#### [Assignment]
From the data below, copy out every line in which the word "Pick" occurs.

#### [Source information]
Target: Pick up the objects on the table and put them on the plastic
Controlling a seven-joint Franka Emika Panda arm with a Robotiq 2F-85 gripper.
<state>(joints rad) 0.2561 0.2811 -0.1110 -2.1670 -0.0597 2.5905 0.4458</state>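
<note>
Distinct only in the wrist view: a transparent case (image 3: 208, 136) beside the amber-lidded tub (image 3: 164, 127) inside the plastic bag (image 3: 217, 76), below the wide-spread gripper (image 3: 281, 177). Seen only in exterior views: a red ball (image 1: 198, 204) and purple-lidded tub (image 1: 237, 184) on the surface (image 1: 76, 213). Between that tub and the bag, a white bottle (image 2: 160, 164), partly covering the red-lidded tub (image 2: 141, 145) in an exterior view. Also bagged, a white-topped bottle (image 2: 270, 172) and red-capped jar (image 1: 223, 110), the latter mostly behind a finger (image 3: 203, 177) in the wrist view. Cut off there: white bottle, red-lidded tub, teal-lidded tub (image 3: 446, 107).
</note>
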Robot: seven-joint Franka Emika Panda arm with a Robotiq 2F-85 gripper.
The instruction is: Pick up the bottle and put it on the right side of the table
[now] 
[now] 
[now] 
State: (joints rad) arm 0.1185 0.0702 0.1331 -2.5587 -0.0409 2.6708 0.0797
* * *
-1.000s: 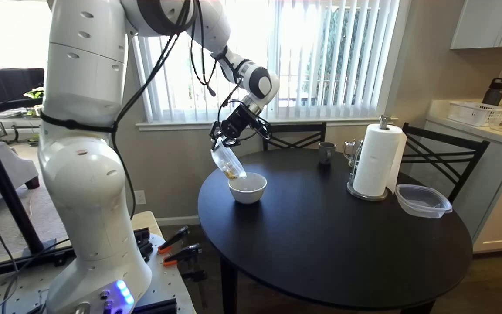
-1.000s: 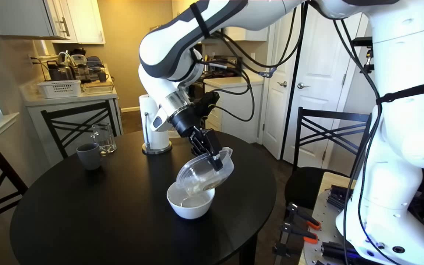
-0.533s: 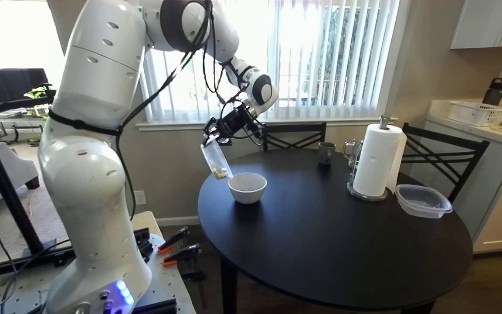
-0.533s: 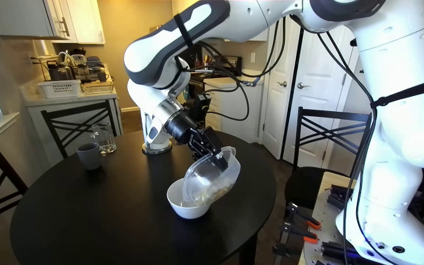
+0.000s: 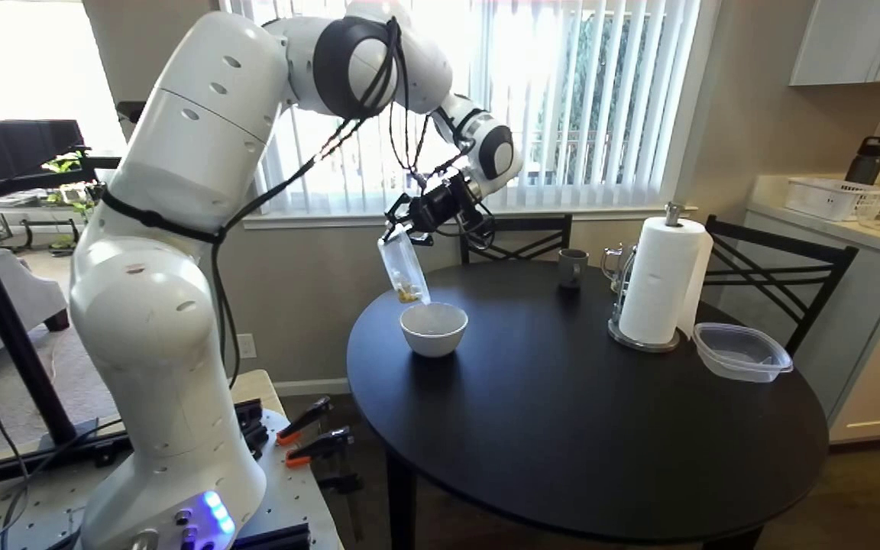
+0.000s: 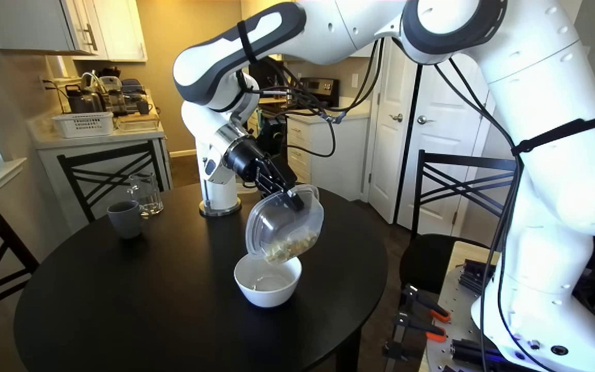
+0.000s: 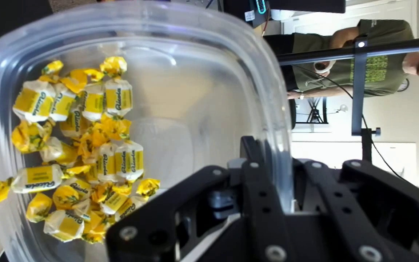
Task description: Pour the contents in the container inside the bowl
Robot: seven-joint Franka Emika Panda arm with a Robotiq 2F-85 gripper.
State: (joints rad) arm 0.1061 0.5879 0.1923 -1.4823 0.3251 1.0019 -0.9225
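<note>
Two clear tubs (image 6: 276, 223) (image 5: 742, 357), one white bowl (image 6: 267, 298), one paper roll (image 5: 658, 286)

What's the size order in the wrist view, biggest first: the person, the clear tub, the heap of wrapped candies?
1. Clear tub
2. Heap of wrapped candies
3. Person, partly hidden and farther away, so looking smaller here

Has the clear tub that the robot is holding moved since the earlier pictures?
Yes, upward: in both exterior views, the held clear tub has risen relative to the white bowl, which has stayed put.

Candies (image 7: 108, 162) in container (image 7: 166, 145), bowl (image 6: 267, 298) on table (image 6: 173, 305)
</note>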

#### [Exercise solution]
Target: Pick up the objects on the table and put them on the plastic
The instruction is: Pick up the bottle and put it on the right side of the table

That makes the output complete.